The best way to make your Isa savings work for you is to transfer your savings to another provider or account offering a higher rate of interest.
But consumer behaviour analyst Mintel found that only 8% of people transfer Isas to another provider, and Consumer Focus argues that the rates are unclear and it takes a long time to switch. That means anyone wanting to transfer in this financial year is a bit too late.
In fact, some of the best buys do not allow any transfers in or out of their accounts at all.
Is this fair criticism?
Banking representatives say there is good reason for such a delay. The British Bankers' Association says that lots of information has to be transferred and it is monitoring any potential bottlenecks.
It says that, from May, customers will be given advanced notification of any fall in the interest rate on a cash Isa. They will also get advanced notice of the end of any bonus or introductory rate.
It also encourages people to shop around.
How do I switch?
First of all, check that you can. You could always just open a new Isa with another provider.
The handover of funds can take some time
You can only transfer existing savings from a cash Isa into another cash Isa or an investments Isa. You cannot transfer money from an investments Isa into a cash Isa.
Remember, investments - unlike savings - can go down as well as up, so be aware of the greater risks if you choose a stocks and shares product.
If you are signed up to a fixed-rate deal - such as a five-year Isa - then you may face a penalty charge if you transfer funds from this account before that period ends.
If you decide to switch, check on comparison tables for reference.
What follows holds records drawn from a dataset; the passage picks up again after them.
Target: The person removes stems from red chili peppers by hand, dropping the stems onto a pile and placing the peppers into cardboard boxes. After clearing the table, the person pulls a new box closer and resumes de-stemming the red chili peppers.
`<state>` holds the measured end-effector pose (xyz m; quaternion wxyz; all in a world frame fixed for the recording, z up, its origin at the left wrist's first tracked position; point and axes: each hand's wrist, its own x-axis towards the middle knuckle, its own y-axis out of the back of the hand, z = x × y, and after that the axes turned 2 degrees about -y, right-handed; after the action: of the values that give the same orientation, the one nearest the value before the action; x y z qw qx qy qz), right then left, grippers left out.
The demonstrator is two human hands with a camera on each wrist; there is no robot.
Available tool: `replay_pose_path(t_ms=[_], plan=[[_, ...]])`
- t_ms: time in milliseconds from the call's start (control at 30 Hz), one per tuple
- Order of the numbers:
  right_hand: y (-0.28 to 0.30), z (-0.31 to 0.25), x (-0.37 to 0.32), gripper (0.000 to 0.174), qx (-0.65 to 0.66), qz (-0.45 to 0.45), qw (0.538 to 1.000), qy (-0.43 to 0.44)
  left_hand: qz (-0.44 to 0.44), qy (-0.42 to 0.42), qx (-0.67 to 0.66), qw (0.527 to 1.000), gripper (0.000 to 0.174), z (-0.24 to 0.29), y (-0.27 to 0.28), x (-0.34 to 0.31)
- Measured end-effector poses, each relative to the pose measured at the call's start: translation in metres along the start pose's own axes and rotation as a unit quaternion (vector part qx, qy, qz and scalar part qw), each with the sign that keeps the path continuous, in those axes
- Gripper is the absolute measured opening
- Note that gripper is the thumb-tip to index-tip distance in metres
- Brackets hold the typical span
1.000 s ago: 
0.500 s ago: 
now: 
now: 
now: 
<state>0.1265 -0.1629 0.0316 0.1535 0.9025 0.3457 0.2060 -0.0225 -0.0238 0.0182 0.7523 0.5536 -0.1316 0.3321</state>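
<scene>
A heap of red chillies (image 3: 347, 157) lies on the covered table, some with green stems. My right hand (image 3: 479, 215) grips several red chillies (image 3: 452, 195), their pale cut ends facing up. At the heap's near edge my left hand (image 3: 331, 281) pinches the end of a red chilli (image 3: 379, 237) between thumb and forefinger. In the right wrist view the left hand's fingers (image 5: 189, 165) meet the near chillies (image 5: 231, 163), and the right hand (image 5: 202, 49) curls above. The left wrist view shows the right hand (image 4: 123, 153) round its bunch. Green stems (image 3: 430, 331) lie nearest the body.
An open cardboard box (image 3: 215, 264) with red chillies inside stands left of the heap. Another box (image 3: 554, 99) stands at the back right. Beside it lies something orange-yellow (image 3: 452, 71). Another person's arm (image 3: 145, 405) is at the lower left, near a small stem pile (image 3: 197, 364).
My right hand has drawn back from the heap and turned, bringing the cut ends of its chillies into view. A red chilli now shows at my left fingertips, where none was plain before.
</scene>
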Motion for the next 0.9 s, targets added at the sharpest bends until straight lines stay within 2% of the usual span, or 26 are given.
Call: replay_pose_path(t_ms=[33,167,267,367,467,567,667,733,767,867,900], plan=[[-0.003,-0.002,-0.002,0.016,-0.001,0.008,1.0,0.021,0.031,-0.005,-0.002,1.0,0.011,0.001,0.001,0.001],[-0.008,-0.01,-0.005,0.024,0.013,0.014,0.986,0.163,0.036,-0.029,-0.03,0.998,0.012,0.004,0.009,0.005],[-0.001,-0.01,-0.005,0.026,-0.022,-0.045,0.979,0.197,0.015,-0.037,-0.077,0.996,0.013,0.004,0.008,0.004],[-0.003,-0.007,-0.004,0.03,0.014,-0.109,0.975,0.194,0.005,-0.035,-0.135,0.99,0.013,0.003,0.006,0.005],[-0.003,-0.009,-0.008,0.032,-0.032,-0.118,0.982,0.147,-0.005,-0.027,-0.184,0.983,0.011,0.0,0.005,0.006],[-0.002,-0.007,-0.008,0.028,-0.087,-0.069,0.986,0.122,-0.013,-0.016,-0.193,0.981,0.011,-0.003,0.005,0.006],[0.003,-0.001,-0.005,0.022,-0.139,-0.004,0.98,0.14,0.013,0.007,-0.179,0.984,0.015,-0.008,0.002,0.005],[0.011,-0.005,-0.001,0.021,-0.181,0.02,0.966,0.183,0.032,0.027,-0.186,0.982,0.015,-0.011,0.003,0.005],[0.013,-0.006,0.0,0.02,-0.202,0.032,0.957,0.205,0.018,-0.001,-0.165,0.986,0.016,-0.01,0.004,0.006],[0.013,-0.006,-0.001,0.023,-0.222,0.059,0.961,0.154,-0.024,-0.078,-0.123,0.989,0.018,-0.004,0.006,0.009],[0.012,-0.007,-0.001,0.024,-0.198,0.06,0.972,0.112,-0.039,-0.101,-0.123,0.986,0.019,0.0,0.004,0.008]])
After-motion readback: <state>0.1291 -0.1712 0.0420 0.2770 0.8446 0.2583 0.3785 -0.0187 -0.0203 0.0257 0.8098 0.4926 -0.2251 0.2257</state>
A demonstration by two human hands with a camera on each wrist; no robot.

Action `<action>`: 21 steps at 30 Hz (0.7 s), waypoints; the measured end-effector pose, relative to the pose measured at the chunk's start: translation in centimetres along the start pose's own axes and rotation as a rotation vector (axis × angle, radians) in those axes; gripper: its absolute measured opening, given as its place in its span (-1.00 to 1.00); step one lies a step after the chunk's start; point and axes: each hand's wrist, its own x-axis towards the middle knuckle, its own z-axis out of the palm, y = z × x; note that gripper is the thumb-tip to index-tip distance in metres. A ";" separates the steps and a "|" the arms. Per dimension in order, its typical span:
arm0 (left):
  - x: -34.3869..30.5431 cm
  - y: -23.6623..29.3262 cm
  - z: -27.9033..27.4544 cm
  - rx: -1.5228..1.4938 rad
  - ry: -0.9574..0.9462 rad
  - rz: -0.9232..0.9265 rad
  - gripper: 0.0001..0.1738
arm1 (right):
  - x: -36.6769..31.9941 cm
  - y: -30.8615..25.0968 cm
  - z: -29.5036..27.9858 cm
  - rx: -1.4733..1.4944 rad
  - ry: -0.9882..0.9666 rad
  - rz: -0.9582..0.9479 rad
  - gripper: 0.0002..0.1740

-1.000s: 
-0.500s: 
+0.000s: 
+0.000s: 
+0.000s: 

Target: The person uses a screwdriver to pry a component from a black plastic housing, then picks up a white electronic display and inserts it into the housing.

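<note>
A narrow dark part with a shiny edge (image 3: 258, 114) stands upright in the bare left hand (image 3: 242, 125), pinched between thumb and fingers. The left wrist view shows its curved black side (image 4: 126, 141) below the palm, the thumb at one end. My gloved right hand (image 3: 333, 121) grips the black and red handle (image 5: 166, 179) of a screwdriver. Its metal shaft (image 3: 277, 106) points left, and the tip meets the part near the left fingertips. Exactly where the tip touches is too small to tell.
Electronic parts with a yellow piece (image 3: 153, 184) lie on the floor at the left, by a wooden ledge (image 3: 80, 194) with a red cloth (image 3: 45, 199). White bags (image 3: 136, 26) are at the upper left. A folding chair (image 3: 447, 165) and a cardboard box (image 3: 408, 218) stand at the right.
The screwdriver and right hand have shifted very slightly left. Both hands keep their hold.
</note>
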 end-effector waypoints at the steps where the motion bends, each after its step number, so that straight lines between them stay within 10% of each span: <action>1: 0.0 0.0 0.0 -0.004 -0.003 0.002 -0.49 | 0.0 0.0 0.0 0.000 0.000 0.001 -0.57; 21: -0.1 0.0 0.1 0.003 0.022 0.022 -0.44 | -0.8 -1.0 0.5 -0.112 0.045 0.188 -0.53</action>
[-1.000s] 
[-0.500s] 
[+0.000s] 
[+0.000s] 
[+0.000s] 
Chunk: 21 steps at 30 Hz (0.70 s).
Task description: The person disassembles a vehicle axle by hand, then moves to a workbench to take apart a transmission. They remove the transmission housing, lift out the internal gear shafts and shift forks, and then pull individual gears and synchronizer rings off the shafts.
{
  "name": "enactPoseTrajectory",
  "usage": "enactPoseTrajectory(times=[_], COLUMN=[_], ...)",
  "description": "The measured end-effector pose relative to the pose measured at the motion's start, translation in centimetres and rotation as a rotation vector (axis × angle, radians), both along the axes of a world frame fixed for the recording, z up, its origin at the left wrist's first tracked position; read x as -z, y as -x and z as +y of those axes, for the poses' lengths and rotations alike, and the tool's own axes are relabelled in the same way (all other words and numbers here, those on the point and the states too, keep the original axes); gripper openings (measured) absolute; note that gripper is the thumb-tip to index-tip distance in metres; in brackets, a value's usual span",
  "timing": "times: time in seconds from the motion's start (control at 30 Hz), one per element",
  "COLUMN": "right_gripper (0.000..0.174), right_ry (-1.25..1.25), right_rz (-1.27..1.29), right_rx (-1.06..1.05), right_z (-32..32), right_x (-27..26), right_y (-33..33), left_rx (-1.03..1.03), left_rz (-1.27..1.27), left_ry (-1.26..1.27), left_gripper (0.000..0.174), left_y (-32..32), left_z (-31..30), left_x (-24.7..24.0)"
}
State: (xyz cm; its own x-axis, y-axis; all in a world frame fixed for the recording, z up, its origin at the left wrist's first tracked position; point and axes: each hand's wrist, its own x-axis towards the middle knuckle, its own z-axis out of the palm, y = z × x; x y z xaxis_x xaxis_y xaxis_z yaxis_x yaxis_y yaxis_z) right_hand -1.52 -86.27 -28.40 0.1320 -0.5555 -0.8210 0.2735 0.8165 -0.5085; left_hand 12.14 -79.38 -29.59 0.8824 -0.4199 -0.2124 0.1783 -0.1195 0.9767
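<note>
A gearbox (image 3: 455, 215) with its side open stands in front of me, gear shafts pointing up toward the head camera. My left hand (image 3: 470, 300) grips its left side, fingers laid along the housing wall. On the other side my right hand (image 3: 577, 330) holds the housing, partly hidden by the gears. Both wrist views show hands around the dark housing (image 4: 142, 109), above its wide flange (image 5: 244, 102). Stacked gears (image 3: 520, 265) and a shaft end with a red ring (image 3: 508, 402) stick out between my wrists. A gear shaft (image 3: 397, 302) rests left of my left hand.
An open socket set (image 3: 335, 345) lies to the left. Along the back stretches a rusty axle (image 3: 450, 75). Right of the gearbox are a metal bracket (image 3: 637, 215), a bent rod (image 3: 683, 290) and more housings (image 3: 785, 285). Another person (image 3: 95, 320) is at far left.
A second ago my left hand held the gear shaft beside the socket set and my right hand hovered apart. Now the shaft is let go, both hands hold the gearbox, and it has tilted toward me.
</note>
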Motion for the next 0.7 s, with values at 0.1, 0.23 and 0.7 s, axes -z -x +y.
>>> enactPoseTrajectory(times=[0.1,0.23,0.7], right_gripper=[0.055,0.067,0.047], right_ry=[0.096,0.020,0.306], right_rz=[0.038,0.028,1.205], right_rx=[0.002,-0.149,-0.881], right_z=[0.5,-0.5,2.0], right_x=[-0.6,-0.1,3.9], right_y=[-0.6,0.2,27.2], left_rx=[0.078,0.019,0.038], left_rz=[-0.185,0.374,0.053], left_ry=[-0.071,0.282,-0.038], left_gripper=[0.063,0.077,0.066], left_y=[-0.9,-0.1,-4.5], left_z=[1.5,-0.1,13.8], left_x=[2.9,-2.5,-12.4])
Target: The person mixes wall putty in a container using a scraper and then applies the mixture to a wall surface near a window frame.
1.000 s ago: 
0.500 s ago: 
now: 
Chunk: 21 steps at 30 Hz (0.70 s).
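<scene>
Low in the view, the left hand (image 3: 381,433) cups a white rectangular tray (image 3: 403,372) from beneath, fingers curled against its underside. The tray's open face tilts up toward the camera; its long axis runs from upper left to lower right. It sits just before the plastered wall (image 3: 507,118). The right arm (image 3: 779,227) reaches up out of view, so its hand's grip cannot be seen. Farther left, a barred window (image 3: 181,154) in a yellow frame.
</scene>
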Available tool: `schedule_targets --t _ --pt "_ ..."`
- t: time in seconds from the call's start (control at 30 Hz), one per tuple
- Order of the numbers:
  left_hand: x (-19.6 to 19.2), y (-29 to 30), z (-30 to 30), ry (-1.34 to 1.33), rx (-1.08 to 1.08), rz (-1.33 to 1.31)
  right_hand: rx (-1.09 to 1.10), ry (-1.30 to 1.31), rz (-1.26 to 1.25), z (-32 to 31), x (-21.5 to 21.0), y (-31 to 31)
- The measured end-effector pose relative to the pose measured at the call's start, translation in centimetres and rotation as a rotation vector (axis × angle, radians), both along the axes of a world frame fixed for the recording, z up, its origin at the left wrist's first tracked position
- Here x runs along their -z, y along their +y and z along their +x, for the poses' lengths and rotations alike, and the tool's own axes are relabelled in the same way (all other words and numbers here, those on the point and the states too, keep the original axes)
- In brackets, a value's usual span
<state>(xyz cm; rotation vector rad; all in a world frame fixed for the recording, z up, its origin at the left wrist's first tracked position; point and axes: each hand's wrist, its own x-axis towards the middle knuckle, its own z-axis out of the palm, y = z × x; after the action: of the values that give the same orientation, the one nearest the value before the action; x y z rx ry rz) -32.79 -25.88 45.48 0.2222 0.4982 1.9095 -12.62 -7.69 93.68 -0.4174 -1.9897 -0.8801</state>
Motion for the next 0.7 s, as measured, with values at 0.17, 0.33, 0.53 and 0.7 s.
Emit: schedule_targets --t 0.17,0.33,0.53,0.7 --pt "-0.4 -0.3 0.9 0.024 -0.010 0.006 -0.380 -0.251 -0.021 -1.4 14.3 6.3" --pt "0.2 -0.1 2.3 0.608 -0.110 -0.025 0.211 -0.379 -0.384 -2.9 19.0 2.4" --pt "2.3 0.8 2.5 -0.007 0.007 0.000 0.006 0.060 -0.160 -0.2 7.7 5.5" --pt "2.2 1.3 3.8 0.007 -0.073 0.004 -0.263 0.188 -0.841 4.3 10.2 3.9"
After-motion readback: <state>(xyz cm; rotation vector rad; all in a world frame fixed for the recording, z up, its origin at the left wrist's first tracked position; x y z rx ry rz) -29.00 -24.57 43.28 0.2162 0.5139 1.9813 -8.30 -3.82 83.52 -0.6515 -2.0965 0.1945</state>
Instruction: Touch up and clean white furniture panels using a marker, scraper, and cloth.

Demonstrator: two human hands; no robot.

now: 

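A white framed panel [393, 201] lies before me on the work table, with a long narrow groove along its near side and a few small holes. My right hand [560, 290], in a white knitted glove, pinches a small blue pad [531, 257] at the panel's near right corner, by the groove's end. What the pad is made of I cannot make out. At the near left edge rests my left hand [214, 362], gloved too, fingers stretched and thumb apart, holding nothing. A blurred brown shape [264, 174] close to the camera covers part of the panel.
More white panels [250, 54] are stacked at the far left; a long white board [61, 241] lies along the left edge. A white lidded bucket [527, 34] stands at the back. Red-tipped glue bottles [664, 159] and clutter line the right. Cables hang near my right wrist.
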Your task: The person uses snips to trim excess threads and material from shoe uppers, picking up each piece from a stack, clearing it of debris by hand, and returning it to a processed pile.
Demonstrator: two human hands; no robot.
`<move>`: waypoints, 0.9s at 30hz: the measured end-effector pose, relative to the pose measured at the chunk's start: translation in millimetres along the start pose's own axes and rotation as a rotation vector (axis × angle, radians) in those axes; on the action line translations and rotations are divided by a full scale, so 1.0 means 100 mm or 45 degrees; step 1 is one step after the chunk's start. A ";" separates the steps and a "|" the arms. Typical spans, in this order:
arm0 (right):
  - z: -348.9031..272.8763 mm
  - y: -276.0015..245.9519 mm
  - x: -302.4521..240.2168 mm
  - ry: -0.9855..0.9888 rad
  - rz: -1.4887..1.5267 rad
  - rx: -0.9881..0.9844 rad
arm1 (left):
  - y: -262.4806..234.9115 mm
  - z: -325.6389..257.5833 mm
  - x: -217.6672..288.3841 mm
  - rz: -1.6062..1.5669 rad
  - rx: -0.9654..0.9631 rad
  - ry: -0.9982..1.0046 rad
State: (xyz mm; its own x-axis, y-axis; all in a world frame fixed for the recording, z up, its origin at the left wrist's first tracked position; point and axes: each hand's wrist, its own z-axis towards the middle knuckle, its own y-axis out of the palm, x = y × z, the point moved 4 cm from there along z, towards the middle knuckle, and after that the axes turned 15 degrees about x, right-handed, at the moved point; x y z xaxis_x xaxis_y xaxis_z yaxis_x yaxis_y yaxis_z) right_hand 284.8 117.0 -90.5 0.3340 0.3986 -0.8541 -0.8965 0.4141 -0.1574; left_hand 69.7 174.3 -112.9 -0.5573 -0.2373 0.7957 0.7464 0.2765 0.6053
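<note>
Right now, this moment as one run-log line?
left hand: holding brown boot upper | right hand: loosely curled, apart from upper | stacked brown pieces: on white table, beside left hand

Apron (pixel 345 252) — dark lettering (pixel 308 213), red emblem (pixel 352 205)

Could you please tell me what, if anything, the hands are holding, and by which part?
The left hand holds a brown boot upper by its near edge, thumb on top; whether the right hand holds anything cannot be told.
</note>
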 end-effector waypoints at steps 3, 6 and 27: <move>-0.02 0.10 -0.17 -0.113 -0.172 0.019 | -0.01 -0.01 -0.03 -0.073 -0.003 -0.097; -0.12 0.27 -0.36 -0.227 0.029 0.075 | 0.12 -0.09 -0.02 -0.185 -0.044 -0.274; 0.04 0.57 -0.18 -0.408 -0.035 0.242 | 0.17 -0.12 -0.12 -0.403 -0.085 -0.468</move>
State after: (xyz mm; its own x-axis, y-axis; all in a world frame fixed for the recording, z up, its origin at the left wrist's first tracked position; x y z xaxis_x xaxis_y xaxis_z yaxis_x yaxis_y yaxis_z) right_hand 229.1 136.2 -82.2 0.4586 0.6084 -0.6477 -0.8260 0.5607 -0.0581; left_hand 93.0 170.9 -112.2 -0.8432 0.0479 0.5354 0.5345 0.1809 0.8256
When you have chosen, you need to get the new Isa provider to arrange the transfer.
The new provider may take up to six working days to check all the details, before making a request to the institution that holds your existing savings.
The old Isa manager must give the new Isa manager a notice in writing containing information and a declaration - called a "transfer history form".
Under HM Revenue and Customs, this should be done within 30 days of receiving the request but it is often quicker and if the money is not transferred within 10 days the provider must let the customer know why.
The customers will find that all this is done automatically. The new Isa manager must put the funds into the customer's new account within five working days and interest starts accruing up to two days after this.
What other issues are there?
Consumer Focus says that the names of Isas are often confusingly similar and many savers do not know the interest rate they are getting.
People tend to leave the money in these accounts, without checking if they can get a better deal.
You can call your bank and building society to find out the interest rate and when any introductory offer ends.
But customer inertia is not just a factor with Isas. People rarely switch current accounts, which has prompted the Office of Fair Trading to investigate how to promote more competition in this sector.